## Problem:
The records below are made of lines; count those holding the word "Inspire" and give the number only.

## Records to process:
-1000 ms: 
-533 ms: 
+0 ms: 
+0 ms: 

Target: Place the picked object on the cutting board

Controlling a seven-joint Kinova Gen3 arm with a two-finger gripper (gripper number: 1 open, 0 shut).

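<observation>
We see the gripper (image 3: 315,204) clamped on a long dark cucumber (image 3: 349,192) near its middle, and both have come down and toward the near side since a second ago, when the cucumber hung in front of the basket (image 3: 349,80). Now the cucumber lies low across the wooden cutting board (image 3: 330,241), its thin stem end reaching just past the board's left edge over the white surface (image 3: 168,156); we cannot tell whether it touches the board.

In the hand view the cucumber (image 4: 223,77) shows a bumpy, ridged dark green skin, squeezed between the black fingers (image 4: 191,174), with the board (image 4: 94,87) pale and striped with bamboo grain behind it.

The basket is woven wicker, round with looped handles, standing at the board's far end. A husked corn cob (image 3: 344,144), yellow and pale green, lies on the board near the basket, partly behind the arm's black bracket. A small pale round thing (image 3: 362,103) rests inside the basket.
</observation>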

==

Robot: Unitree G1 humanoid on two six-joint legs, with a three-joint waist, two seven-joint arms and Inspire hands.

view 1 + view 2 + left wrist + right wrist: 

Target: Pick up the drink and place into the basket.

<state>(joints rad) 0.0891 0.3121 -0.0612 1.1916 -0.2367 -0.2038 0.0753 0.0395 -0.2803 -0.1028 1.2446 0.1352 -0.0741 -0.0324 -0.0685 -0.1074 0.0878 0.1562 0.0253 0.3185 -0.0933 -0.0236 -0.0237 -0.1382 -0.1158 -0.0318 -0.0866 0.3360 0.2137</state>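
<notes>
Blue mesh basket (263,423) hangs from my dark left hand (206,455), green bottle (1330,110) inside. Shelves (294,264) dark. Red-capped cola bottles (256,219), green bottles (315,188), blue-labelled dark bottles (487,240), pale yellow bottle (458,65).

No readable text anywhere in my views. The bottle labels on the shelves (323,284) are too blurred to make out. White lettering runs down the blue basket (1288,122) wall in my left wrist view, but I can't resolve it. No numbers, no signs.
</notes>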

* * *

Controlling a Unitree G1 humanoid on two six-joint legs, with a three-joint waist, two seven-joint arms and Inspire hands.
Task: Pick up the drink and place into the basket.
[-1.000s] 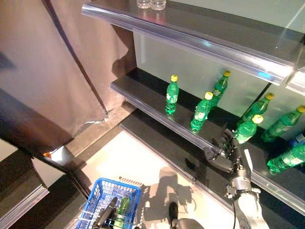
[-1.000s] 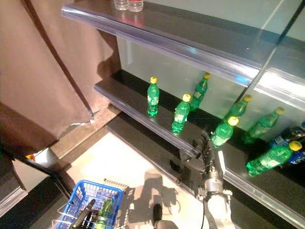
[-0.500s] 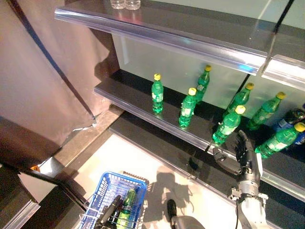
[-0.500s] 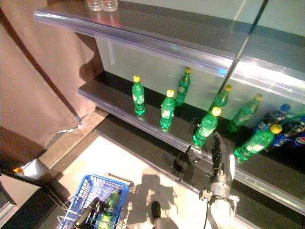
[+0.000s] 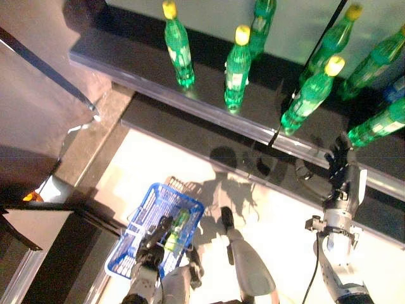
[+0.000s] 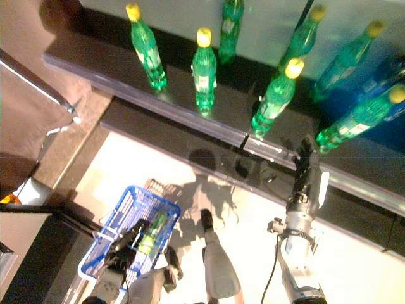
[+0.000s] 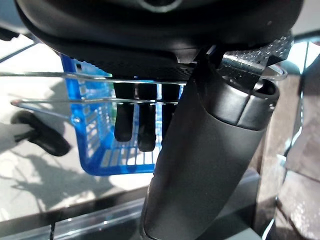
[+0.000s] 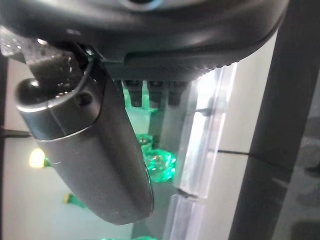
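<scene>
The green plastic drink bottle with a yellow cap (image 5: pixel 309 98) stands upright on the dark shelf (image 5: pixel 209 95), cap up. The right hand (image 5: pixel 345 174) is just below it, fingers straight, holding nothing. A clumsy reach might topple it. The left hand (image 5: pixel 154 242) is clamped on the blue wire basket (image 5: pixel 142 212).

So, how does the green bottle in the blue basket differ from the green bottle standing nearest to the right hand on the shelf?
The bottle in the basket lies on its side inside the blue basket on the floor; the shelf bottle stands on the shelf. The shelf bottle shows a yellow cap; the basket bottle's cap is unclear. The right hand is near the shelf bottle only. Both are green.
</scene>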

## Exercise result:
2